My 8 year old daughter, one of my twin girls, was killed in a freak accident on June 4 this year, exactly a month after I lost my father.
I was at work when my husband took our four girls riding (I would have loved to join them. Horses are our family thing. All six of us ride and love horses, love them deeply). The horse my daughter was riding started acting up on her. This was a horse owned by another family that are close friends of ours; my husband had trained the horse, we had both ridden him and felt he was safe for our daughter to ride, with help, as she's still inexperienced. Her dad was helping her teach the horse to "yield" when he started tossing his head and hopping. My husband let go of the horse's head and backed off, taking the pressure off the horse. Instead of calming, as he normally did, the horse reared, slipped, and went over backwards, crushing my daughter instantly. My husband and two of my daughters witnessed the accident up close. She was at a hospital within six minutes, but they were unable to save her.
Our family has been surrounded by a tremendous outpouring of love, care, and financial, physical, mental and spiritual support. Many a night when it's time to tuck my three girls into bed and the tears threaten to turn into sobs of agony because of the fourth girl who should be there and isn't, one friend or family member or another has texted me encouragement and scripture right when I needed it most.
I've been living on prayers.
I haven't been able to imagine writing again, especially since the story that I've poured my heart into the past few years was a story about twin girls, one of whom was supposedly killed in a freak accident. In my story, her sister finds her twin and rescues her.
If only that could be true in real life.
To our amazement, my husband's and mine, our girls wanted to keep their horses and continue to ride them, and even show them in fair. (The horse my daughter was riding has since been sold to professionals who are watching him closely to see if there is any more dangerous behavior).

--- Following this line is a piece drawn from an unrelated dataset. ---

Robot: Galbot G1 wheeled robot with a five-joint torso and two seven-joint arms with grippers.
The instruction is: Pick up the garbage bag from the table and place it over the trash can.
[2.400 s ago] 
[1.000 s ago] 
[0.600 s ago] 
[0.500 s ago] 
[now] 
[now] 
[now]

Friends lent us their very well trained Shetland pony for my other 8 year old daughter to ride, and she also fell in love with a miniature horse, Buttercup, that has been a great source of both smiles and comfort to us.
My 11 year old rode her horse Tuffy in the trail course at fair, and my 13 year old rode her horse Spring in all her usual events. She not only won first place in the barrel race and pole bending race, but had the fastest overall time, even faster than high school senior riders... and she's going on to compete in state fair.
The three girls also put together their own "Ride to Music" program for fair, which is where you pick a song and theme and design your own riding patterns and costumes. They rode in memory of their sister and their costumes were designed after their sister's favorite things: horses, dogs, unicorns, Pegasus, Pokemon, Minecraft, and butterflies.
The girls didn't do as well as they had hoped in many of the events in fair. They hadn't had time to practice much this summer, for a very painful reason. But they stuck with it, and learned good sportsmanship, and in the process I found I could start to breathe again, I could start to live again.
I haven't been keeping a journal, just short notes, incomplete sentences, bursts of bitterness, anger, agony. But also memories of my little girl that I don't want to forget. Moments when my girls made me smile. Drops here and there of hope, fragments of the painful but powerful talks my husband and I have had, my mother and I, my friends and I.
Slowly these tiny notes have been expanding. Full sentences. Paragraphs. I am writing again.
My life was changed in an instant. My heart was crushed along with my daughter's, except I was forced to keep living. For weeks it was hard to even breath. I cried out to God, Why? He gave no answer. I begged him. I doubted him. One moment I believe with all my heart that she's safe in heaven, and I'll see her again someday, and the next I'm tempted to believe it's just random madness in a random, hateful world where terrible things happen everyday.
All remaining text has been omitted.